Data Preparation

In our tutorials of Resolve the transcriptional boost in gastrulation erythroid maturation data, Analyze RNA velocity for mouse hippocampal dentate gyrus neurogenesis data, and Decode cell sub-population based on kinetic parameters of pancreatic endocrinogenesis data, the data has already been prepared. To load your own data, the data fromat and the method to prepare the data will be introduced.

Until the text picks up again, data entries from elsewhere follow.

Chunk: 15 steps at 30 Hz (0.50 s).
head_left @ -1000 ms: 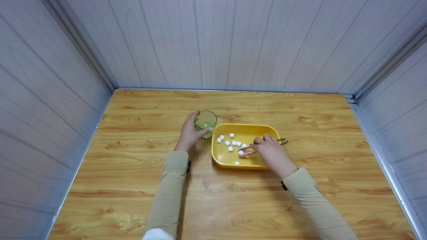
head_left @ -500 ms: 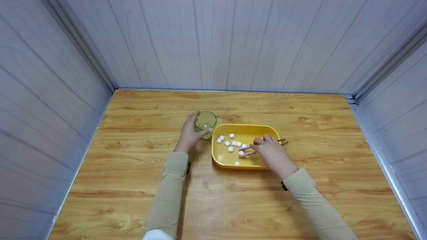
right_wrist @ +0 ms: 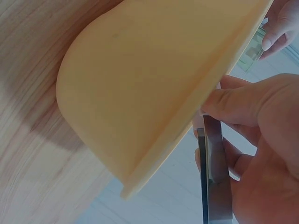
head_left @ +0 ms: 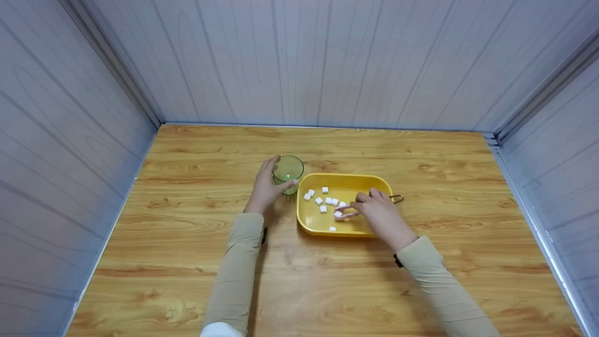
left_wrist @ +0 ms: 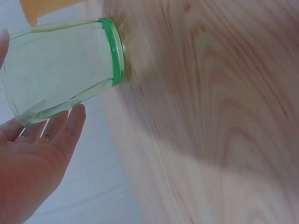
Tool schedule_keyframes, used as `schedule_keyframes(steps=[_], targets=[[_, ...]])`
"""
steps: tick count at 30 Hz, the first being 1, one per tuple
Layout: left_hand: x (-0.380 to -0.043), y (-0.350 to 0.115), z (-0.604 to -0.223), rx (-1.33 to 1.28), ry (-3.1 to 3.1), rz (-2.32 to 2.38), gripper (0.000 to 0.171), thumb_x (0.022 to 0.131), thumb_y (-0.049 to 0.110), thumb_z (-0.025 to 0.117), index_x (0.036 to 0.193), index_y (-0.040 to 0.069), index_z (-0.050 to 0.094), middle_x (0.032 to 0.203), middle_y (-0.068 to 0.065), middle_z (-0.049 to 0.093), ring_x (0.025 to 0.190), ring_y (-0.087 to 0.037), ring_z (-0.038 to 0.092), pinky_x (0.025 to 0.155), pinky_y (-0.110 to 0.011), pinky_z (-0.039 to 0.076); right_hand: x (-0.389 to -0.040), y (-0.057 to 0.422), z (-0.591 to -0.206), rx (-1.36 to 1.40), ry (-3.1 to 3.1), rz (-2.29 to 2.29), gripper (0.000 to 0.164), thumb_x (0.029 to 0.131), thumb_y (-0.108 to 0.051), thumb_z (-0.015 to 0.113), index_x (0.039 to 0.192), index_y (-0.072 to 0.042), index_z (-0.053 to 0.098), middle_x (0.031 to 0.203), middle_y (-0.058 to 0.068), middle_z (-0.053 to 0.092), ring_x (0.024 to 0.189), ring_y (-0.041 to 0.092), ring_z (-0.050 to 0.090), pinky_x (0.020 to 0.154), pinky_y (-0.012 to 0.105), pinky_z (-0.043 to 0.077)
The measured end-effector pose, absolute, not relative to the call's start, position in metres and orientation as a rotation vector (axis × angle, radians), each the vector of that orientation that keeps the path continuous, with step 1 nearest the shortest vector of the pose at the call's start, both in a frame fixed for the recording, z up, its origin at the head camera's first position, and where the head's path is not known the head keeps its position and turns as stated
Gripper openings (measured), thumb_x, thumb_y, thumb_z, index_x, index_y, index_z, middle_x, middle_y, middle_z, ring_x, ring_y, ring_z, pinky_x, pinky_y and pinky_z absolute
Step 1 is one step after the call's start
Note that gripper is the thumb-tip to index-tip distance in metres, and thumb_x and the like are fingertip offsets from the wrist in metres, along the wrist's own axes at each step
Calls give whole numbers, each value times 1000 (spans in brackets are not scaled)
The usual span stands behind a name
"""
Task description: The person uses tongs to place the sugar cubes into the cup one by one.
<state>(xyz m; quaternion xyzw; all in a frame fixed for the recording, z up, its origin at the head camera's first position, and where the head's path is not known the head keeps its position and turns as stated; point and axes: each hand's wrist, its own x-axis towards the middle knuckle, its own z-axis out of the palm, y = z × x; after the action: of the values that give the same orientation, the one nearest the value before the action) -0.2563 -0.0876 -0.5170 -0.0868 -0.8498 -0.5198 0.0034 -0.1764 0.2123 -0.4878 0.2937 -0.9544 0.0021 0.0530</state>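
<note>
My left hand (head_left: 267, 191) holds a clear green drinking glass (head_left: 288, 169) upright on the table, thumb on the near side and fingers on the far side. In the left wrist view the fingers lie along the wall of the glass (left_wrist: 60, 65). Over the yellow tray (head_left: 306, 224) my right hand (head_left: 383, 216) grips metal tongs (right_wrist: 217, 172) between thumb and fingers. Their tips stand on either side of a white cube (head_left: 338, 214) in the tray. Several more white cubes (head_left: 323, 209) lie scattered to the left. The tray wall (right_wrist: 135, 88) hides the tong tips in the right wrist view.
The tray stands right beside the glass on a wooden table (head_left: 299, 281). A pale panelled wall (head_left: 299, 65) rises behind the table, with similar side walls at left (head_left: 56, 154) and right (head_left: 561, 154).
</note>
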Motion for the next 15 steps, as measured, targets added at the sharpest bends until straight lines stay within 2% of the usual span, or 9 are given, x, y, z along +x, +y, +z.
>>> schedule_keyframes(steps=[9,15], targets=[[-257,-87,-518,-265,-2666,-1617,87,80,35,78,148,7,31,146,-7,36,132,-27,35,106,-42,35,-178,212,-487,887,-2896,-6,43,78,16,67,106,-16,74,98,3,62,85,26,47,73,40,41],[-257,-87,-516,-258,-2659,-1630,87,80,35,78,148,8,31,146,-6,37,132,-26,35,107,-41,35,-178,214,-482,888,-2881,-15,40,79,14,68,107,-14,74,103,5,63,89,28,49,78,42,43]])
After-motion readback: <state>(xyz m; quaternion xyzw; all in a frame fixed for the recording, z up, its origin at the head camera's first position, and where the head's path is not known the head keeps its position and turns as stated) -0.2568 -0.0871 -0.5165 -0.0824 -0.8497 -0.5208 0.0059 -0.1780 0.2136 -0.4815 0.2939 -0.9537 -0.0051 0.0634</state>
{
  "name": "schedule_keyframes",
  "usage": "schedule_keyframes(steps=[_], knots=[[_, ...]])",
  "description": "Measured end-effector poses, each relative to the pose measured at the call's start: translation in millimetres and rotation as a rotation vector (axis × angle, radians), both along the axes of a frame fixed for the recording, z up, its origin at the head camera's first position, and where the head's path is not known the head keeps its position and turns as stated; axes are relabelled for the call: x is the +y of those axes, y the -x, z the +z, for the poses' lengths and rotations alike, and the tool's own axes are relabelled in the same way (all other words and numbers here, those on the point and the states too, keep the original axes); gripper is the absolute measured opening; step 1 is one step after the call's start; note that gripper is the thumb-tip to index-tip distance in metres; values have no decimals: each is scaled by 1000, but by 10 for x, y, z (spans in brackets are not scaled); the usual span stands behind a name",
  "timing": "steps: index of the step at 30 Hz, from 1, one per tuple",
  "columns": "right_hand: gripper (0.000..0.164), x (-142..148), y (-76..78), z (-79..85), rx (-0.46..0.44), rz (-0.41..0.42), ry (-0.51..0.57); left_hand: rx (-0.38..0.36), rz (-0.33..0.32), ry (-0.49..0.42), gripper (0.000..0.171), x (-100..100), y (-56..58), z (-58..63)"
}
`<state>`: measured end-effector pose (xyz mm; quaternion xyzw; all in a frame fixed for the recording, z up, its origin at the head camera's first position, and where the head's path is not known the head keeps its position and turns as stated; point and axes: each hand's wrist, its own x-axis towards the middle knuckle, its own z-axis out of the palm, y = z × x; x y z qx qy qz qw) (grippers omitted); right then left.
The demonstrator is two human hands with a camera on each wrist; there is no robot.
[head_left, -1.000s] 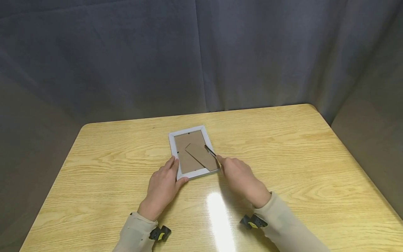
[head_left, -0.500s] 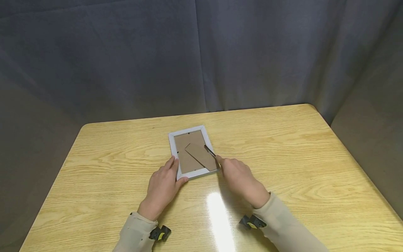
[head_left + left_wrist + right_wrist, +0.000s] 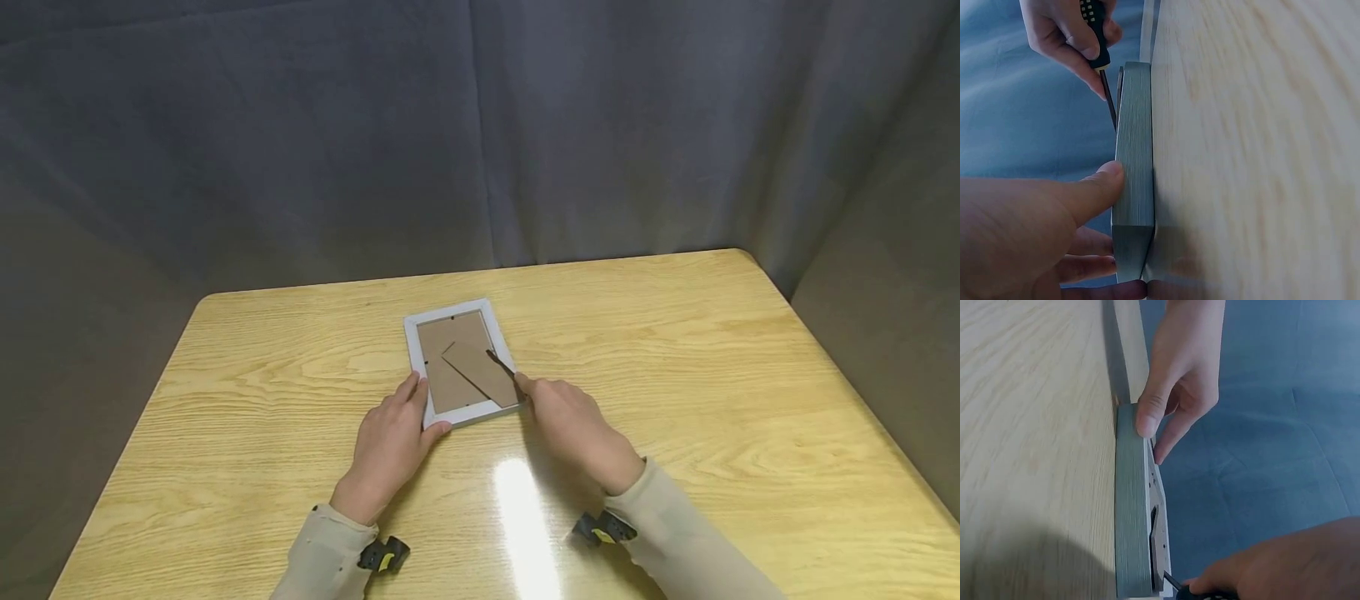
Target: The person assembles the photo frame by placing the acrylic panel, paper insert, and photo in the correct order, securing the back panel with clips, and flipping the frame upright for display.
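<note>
"Sleeves (image 3: 326, 554) are nearest to us, pale ones?"

"Yes, in from the near left and near right, each with a black and yellow device (image 3: 383, 555) at the wrist. Between them a bright glare (image 3: 522, 521) lies on the wooden table (image 3: 262, 400)."

"And the hands?"

"Apart from each other. The left hand (image 3: 390, 437) grips the near left corner of a picture frame (image 3: 468, 413), thumb on the near edge. The right hand (image 3: 573, 423) is curled round the dark handle of a screwdriver (image 3: 1095, 34), at the frame's right side."

"Where's the frame itself?"

"Around the middle of the table, back side up, a pale border round a brown backing board (image 3: 442, 379). A stand (image 3: 477, 373) slants across the board and overlaps the border at the near right. Small dark tabs (image 3: 427, 362) sit at the board's left, near and far edges."

"The screwdriver's tip?"

"By the board's right edge, its shaft crossing the border. Whether it reaches under anything, I can't tell."

"Farther back?"

"The table's rounded far corners, then a dark gray curtain (image 3: 337, 150)."
</note>
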<state>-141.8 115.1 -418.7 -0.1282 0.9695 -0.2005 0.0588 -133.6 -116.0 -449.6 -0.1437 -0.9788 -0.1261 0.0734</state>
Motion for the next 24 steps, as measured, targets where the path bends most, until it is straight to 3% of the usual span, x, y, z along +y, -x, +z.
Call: schedule_keyframes(steps=[16, 24], knots=[[42, 44, 4, 69, 123, -18, 36, -6, 5, -1, 73, 14, -6, -17], [42, 38, 18, 33, 58, -4, 61, -1, 5, 2, 73, 4, 5, -18]])
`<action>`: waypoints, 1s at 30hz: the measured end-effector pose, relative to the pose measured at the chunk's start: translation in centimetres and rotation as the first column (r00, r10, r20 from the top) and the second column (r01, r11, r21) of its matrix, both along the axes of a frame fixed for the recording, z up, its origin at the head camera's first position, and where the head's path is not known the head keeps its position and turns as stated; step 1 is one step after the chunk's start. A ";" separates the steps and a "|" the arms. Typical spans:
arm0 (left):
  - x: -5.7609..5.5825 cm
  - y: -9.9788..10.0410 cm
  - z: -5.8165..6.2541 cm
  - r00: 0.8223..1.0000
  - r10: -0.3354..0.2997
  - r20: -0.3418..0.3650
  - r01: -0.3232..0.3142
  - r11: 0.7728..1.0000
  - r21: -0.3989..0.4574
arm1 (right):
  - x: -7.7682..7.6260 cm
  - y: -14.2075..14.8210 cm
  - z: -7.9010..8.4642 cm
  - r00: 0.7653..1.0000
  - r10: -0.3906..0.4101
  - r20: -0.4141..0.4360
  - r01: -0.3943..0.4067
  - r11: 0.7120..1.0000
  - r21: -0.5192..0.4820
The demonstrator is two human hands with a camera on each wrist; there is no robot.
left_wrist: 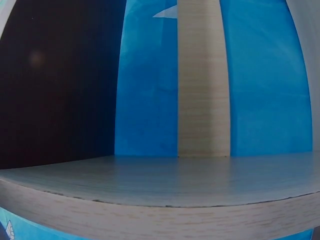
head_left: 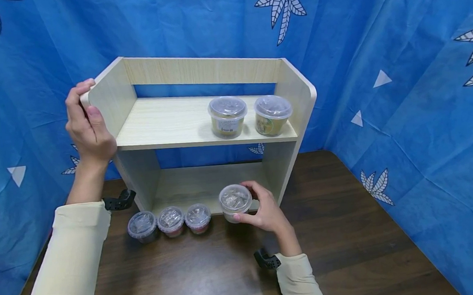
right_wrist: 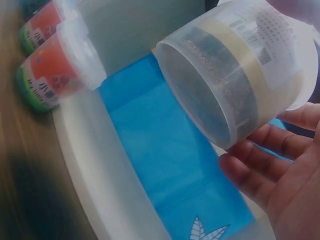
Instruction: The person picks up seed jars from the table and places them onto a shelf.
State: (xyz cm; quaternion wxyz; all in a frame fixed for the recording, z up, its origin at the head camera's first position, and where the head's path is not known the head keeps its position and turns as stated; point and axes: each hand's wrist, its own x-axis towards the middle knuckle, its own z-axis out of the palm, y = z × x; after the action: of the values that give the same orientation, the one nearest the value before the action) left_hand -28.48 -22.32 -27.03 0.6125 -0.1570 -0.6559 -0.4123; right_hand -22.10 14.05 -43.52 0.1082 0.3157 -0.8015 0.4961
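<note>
My left hand [head_left: 89, 126] grips the front edge of the left side panel of a pale wooden shelf unit [head_left: 163, 121]. In my right hand [head_left: 264, 212] is a clear lidded plastic tub [head_left: 235, 200], pinched between thumb and fingers in front of the lower shelf. The right wrist view shows the tub [right_wrist: 225, 85] tilted, with a printed label and a cream band, and fingertips against its side. Left of it, three similar lidded tubs [head_left: 171, 219] stand in a row on the table, at the unit's front. The left wrist view shows only the unit's boards, not the hand.
Two lidded tubs with yellowish contents, one [head_left: 227, 116] beside the other [head_left: 273, 115], stand on the upper shelf towards the right. The unit sits on a dark wooden table [head_left: 351, 231]. A blue patterned curtain [head_left: 210, 20] hangs behind and at both sides.
</note>
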 end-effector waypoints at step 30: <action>0.4 0.6 0.2 1.000 0.002 0.025 -0.002 1.000 0.021 | 1.2 0.8 2.2 0.999 -0.006 -0.041 0.004 0.999 -0.043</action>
State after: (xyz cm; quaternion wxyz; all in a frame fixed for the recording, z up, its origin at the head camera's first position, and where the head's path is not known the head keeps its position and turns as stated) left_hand -28.04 -21.76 -26.80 0.6061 -0.1447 -0.6595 -0.4203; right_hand -20.90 14.86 -41.34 0.1329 0.3215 -0.7892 0.5062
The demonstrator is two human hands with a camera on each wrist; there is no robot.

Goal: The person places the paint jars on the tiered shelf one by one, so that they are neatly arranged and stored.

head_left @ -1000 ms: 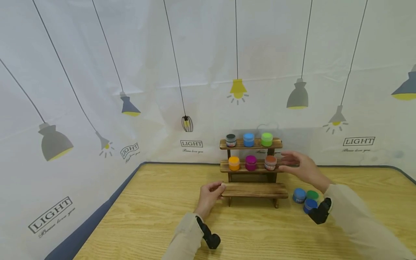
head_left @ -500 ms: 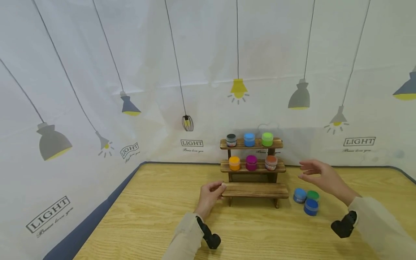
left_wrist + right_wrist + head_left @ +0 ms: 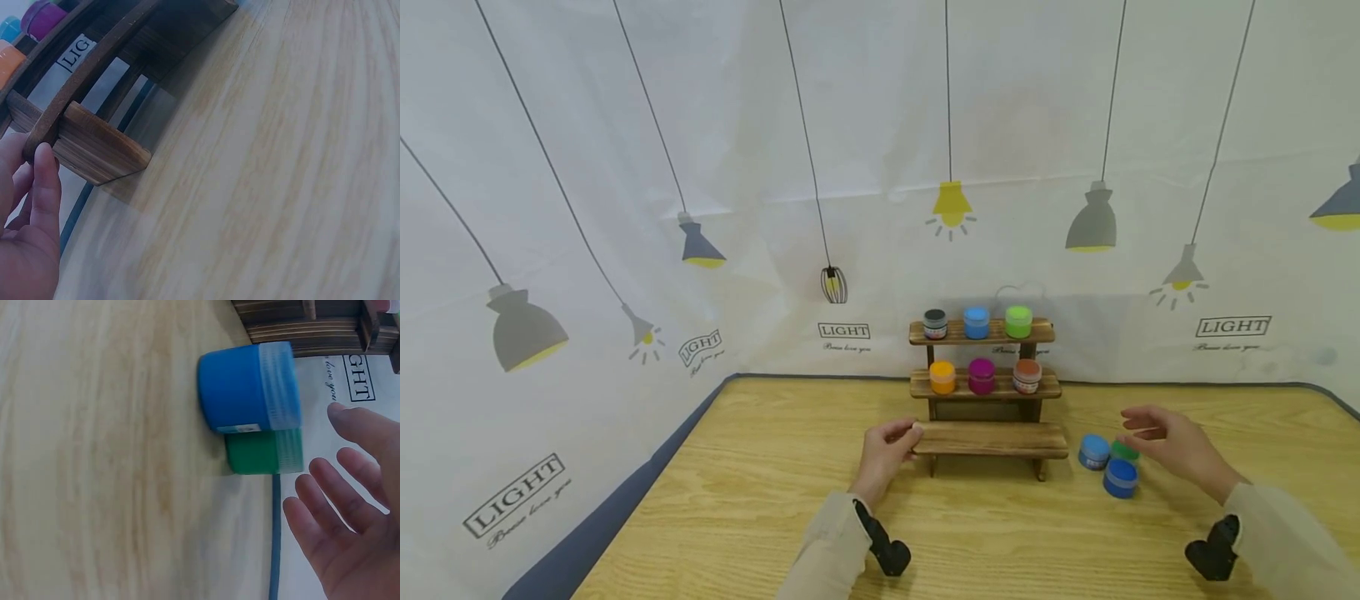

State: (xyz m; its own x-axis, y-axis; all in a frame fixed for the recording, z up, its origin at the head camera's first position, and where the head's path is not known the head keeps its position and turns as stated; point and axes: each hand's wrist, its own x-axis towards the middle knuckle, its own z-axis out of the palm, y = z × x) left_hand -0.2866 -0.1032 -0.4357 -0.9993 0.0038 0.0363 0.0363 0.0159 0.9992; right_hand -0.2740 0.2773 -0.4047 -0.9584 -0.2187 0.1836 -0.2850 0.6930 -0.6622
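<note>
A three-tier wooden shelf (image 3: 992, 439) stands on the table. My left hand (image 3: 883, 456) pinches the left end of its lowest board between thumb and fingers, as the left wrist view also shows. My right hand (image 3: 1180, 447) hovers by three small paint jars to the right of the shelf, its fingers spread and holding nothing. These are a green jar (image 3: 1125, 451), partly covered by the fingers in the head view, a light blue jar (image 3: 1094, 452) and a dark blue jar (image 3: 1121, 479). In the right wrist view the dark blue jar (image 3: 240, 387) overlaps the green one (image 3: 253, 452).
The top tier bears a black-lidded jar (image 3: 935, 324), a blue jar (image 3: 976, 322) and a lime jar (image 3: 1018, 322). On the middle tier stand orange (image 3: 942, 377), purple (image 3: 981, 376) and brown (image 3: 1027, 376) jars. A lamp-printed curtain (image 3: 880, 167) hangs behind the table.
My right hand has left the brown jar on the middle tier and moved right and down to the loose jars. My left hand stays on the lowest board.
</note>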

The input data for the prediction of velocity is in csv format. And could be loaded using pandas.read_csv(). Taking the cell_type_u_s_sample_df.csv below as an example of 5 cells corresponding to 2 genes, the gene information is represented by columns of gene_name, unsplice, and splice. The cell information is represented by columns cellID, clusters, embedding1, and embedding2. unsplice and splice columns represent the spliced and unspliced counts, seperately. cellID is the unique id of each cell. clusters represents the cell type of each cell. embedding1 and embedding2 are the 2-dimensional representation of all cells such as UMAP, PCA, or t-SNE.

[1]:
import pandas as pd
cell_type_u_s=pd.read_csv('your_path/cell_type_u_s_sample_df.csv')
cell_type_u_s
[1]:
gene_name unsplice splice cellID clusters embedding1 embedding2
0 Hba-x 0.000000 0.123217 cell_363 Blood progenitors 2 3.460521 15.574629
1 Hba-x 0.000000 0.008806 cell_385 Blood progenitors 2 2.351203 15.267069
2 Hba-x 0.023665 21.719713 cell_592 Erythroid1 6.170377 12.916482
3 Hba-x 0.447068 301.915400 cell_16475 Erythroid2 8.311832 9.724998
4 Hba-x 0.665660 637.665650 cell_139318 Erythroid3 8.032358 7.603037
5 Sulf2 0.000000 0.033960 cell_363 Blood progenitors 2 3.460521 15.574629
6 Sulf2 0.000000 0.050277 cell_385 Blood progenitors 2 2.351203 15.267069
7 Sulf2 0.000000 0.033758 cell_592 Erythroid1 6.170377 12.916482
8 Sulf2 0.000000 0.011413 cell_16475 Erythroid2 8.311832 9.724998
9 Sulf2 0.000000 0.007784 cell_139318 Erythroid3 8.032358 7.603037

Format transfer

The two count matrices of unspliced and spliced abundances could be obtained from standard sequencing protocols. They could be counted by velocyto or loompy/kallisto pipeline.

We also provide a function (celldancer.utilities.adata_to_csv()) to transfer from Anndata (a format of storing annotated data, usually are loom file) to csv format. For example, after the preprocessing of data in Anndata format. To transfer to csv format, . celldancer.utilities.adata_to_raw_with_embed() could be used. For example, in the command of:

celldancer.utilities.adata_to_raw_with_embed(adata,us_para=['Mu','Ms'], cell_type_para='celltype', embed_para='X_umap', save_path='cell_type_u_s.csv', gene_list=['Hba-x','Smim1'])

[ ]:

splice and unsplice columns are obtained from the ['Ms', 'Mu'] attributes of adata.layers. Also, cellID column is obtained from adata.obs.index. clusters column is obtained from ['celltype'] of adata.obs. The embedding1 and embedding2 columns are obtained from [‘X_umap’] attribute of adata.obsm.